Work task: Across all the entries below, how many lines contain the string "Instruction"? The number by itself is the answer.

Provided records:
BEGIN
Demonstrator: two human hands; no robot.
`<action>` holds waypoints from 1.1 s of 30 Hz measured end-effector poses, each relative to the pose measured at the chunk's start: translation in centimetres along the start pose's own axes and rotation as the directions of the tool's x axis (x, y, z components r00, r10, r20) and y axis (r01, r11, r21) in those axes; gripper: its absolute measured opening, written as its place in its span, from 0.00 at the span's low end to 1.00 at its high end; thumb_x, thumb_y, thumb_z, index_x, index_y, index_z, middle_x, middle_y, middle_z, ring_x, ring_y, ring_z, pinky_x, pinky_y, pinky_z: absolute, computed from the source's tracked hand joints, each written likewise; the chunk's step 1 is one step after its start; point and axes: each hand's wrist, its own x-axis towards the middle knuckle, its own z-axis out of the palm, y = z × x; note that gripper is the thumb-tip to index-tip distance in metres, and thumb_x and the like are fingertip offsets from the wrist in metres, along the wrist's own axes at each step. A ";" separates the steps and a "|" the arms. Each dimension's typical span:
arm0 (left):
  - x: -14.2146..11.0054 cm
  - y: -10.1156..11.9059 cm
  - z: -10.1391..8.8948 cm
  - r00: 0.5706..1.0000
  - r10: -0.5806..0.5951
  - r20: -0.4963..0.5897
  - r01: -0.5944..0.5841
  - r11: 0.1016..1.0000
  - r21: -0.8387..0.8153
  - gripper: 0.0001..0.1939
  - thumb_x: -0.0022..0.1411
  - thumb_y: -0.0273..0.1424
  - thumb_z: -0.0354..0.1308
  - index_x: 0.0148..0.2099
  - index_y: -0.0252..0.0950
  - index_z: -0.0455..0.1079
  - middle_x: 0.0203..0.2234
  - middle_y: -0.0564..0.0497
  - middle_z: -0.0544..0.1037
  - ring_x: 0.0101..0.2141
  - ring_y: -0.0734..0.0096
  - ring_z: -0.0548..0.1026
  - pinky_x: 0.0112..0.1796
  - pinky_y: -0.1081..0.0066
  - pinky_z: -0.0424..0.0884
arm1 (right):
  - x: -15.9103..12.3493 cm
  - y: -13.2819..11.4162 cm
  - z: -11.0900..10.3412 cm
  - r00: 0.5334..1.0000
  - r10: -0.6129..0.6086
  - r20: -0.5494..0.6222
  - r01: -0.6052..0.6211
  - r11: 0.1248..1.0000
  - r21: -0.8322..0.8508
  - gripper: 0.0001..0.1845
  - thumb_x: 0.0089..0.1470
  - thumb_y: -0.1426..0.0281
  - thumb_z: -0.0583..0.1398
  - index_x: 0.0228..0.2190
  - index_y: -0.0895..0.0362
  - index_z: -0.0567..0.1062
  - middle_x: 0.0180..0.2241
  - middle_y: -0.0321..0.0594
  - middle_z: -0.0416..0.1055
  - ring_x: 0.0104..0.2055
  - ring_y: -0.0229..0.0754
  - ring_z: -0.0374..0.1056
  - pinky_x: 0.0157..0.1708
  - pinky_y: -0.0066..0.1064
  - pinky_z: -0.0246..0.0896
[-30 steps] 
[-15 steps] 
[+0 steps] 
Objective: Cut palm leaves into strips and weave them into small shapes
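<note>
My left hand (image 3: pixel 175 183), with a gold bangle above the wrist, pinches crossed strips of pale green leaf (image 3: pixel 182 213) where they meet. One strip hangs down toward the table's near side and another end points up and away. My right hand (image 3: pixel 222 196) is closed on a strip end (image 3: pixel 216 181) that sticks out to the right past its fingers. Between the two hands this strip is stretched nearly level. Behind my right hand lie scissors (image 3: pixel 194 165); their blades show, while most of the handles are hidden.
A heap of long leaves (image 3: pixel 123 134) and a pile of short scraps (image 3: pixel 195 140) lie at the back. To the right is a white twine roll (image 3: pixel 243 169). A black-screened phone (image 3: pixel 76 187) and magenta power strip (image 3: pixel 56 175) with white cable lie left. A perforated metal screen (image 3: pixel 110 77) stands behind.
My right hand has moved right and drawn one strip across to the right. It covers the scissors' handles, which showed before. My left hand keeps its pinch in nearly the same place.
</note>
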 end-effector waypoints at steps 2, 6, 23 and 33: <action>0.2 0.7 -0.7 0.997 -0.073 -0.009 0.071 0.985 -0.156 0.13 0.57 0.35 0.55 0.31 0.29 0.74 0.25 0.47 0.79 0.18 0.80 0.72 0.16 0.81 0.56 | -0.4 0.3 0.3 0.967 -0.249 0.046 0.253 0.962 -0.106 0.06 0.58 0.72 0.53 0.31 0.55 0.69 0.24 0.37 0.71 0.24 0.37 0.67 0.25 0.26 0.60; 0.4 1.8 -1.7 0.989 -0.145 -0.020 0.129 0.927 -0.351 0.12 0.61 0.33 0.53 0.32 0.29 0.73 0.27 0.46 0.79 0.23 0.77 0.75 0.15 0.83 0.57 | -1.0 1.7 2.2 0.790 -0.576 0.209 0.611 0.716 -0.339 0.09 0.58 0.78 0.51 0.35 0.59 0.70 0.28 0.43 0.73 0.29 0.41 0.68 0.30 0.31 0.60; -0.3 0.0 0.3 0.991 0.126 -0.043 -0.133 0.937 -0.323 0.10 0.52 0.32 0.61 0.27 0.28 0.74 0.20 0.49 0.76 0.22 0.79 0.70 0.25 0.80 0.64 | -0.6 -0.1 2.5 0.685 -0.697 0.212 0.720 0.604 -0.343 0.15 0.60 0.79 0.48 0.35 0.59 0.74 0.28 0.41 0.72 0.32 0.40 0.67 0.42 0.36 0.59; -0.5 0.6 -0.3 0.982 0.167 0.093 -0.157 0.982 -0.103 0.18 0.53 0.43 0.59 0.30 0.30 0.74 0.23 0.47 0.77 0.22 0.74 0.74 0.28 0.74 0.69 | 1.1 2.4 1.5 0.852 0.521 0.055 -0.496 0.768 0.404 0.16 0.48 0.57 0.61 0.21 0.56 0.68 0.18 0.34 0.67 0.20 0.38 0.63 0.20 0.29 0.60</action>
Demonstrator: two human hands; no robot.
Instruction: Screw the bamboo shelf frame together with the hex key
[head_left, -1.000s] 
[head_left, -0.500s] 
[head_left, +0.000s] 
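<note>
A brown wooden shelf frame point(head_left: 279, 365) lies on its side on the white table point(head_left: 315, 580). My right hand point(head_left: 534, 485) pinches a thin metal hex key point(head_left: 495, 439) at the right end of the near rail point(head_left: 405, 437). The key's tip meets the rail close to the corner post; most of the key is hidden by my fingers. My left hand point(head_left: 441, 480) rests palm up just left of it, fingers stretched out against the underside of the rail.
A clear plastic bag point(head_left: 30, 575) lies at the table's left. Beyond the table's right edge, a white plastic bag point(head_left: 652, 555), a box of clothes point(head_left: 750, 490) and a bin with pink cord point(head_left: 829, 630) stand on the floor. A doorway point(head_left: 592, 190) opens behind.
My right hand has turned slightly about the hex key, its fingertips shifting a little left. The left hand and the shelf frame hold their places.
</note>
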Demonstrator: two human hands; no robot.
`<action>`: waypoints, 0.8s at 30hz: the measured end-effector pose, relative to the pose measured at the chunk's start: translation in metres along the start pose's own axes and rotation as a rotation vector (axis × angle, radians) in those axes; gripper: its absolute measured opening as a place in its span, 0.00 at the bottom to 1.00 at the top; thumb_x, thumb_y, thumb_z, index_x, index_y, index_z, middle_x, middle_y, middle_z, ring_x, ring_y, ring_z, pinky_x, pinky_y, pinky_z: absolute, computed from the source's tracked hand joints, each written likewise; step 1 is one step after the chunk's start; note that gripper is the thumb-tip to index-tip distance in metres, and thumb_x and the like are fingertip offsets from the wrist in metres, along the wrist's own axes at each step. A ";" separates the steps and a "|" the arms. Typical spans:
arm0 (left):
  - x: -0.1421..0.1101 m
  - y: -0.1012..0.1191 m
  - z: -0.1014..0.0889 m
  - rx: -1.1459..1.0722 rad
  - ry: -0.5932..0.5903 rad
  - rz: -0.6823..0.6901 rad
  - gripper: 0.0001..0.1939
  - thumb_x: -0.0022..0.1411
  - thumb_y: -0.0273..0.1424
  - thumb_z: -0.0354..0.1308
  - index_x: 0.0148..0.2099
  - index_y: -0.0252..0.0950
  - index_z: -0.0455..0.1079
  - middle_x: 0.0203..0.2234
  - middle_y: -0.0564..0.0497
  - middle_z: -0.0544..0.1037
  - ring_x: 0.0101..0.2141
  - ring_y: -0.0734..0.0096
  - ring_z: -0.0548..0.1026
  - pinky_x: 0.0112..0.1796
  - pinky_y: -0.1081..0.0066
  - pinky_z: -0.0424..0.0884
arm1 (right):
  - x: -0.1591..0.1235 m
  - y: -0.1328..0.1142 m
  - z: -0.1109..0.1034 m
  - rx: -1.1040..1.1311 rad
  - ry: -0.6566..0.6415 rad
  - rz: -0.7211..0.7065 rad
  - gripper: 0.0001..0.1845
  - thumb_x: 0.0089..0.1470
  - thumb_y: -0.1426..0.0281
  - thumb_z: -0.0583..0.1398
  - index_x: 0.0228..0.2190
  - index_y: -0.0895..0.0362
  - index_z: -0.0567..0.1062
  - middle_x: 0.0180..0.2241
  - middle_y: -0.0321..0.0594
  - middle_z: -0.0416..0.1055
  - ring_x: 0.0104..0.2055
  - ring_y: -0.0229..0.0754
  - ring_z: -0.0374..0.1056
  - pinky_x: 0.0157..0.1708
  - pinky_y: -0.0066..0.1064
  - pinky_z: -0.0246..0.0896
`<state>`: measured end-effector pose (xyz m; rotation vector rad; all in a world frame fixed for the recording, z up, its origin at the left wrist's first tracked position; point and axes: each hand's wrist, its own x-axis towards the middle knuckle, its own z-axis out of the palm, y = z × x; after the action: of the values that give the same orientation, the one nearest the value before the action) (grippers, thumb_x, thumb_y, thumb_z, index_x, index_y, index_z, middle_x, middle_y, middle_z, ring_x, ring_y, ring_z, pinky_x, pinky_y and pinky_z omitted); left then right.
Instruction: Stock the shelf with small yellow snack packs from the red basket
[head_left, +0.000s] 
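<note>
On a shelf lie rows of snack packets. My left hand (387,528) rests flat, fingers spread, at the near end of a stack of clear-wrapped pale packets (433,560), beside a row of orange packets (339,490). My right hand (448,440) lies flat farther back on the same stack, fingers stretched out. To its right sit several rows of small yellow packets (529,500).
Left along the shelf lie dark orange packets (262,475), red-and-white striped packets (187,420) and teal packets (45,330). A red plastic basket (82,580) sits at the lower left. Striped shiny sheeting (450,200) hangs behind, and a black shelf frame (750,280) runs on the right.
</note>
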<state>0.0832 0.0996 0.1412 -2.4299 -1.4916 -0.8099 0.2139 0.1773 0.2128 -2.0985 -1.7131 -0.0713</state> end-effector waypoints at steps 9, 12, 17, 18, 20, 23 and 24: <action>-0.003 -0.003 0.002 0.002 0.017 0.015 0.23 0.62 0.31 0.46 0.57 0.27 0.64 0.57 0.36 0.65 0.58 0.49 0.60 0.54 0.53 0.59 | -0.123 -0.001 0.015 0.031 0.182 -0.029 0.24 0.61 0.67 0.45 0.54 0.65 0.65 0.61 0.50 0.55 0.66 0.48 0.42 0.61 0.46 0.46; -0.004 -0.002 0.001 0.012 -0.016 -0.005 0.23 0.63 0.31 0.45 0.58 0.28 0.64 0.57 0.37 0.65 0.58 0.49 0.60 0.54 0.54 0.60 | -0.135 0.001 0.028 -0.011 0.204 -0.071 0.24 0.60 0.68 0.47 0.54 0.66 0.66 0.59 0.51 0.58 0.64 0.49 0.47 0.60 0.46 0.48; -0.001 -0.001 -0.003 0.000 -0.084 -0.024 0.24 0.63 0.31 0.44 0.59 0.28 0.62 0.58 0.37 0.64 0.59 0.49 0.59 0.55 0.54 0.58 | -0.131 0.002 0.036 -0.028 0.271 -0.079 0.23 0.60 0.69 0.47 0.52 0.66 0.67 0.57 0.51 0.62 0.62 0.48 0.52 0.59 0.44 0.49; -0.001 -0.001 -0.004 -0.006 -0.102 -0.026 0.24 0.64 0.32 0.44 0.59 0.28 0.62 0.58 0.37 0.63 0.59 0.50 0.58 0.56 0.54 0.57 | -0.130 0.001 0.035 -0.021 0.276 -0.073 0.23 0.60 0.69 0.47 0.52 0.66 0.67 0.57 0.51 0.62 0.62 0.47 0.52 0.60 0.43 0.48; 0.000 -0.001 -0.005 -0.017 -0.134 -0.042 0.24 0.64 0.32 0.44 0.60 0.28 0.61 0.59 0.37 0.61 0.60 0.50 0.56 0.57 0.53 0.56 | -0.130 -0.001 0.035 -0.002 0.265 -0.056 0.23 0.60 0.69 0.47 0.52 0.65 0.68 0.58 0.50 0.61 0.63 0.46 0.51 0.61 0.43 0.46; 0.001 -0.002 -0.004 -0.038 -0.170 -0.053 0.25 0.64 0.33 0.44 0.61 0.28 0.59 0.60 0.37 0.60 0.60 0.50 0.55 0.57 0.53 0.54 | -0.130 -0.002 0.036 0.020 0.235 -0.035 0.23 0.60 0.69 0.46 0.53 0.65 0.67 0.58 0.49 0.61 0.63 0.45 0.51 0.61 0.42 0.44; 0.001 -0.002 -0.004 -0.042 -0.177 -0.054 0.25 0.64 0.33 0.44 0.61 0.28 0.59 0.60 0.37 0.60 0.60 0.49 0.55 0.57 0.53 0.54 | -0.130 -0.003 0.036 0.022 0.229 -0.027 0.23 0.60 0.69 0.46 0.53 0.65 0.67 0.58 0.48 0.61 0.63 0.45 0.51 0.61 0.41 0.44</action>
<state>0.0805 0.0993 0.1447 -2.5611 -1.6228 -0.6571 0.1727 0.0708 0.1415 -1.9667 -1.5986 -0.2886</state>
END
Reply to the exercise: 2